EXERCISE BRIEF:
Every line of the material below must be repeated exactly.
↓
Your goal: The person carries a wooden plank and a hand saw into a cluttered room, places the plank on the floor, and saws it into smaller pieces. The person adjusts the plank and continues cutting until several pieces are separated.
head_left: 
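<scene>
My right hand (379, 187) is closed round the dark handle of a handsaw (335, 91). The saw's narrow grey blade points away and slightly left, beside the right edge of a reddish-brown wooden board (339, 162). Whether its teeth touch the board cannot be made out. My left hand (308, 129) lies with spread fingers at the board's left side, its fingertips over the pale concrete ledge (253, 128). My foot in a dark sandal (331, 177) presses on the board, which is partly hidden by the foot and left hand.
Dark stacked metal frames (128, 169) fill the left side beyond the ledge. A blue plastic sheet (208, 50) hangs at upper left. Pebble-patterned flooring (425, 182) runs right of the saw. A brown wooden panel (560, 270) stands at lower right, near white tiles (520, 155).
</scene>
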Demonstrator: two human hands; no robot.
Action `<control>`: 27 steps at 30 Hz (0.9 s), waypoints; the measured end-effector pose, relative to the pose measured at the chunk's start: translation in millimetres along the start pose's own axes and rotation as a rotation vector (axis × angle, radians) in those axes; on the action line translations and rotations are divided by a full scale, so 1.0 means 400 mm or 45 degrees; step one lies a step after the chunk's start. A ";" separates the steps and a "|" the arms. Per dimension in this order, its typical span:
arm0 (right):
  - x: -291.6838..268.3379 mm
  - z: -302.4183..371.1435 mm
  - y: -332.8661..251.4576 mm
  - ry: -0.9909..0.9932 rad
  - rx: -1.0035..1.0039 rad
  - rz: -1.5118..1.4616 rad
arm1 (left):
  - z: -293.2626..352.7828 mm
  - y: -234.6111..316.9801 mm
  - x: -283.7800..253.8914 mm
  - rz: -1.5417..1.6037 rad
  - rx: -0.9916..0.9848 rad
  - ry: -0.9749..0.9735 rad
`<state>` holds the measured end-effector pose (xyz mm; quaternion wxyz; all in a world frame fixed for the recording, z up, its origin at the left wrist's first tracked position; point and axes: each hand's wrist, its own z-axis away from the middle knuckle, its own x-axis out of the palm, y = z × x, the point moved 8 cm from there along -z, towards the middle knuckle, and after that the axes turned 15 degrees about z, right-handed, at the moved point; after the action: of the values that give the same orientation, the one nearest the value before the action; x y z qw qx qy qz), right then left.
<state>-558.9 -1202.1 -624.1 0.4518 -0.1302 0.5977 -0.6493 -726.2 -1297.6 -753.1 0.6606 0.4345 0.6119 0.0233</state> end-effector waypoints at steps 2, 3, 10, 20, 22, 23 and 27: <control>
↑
PROBLEM SOLUTION:
Your goal: The person carries a wooden plank and a hand saw into a cluttered room, places the plank on the floor, and saws it into smaller pieces. The person adjusts the plank and continues cutting until several pieces are separated.
head_left: 
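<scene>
My right hand (379, 187) is closed round the dark handle of a handsaw (335, 91). The saw's narrow grey blade points away and slightly left, beside the right edge of a reddish-brown wooden board (339, 162). Whether its teeth touch the board cannot be made out. My left hand (308, 129) lies with spread fingers at the board's left side, its fingertips over the pale concrete ledge (253, 128). My foot in a dark sandal (331, 177) presses on the board, which is partly hidden by the foot and left hand.
Dark stacked metal frames (128, 169) fill the left side beyond the ledge. A blue plastic sheet (208, 50) hangs at upper left. Pebble-patterned flooring (425, 182) runs right of the saw. A brown wooden panel (560, 270) stands at lower right, near white tiles (520, 155).
</scene>
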Demonstrator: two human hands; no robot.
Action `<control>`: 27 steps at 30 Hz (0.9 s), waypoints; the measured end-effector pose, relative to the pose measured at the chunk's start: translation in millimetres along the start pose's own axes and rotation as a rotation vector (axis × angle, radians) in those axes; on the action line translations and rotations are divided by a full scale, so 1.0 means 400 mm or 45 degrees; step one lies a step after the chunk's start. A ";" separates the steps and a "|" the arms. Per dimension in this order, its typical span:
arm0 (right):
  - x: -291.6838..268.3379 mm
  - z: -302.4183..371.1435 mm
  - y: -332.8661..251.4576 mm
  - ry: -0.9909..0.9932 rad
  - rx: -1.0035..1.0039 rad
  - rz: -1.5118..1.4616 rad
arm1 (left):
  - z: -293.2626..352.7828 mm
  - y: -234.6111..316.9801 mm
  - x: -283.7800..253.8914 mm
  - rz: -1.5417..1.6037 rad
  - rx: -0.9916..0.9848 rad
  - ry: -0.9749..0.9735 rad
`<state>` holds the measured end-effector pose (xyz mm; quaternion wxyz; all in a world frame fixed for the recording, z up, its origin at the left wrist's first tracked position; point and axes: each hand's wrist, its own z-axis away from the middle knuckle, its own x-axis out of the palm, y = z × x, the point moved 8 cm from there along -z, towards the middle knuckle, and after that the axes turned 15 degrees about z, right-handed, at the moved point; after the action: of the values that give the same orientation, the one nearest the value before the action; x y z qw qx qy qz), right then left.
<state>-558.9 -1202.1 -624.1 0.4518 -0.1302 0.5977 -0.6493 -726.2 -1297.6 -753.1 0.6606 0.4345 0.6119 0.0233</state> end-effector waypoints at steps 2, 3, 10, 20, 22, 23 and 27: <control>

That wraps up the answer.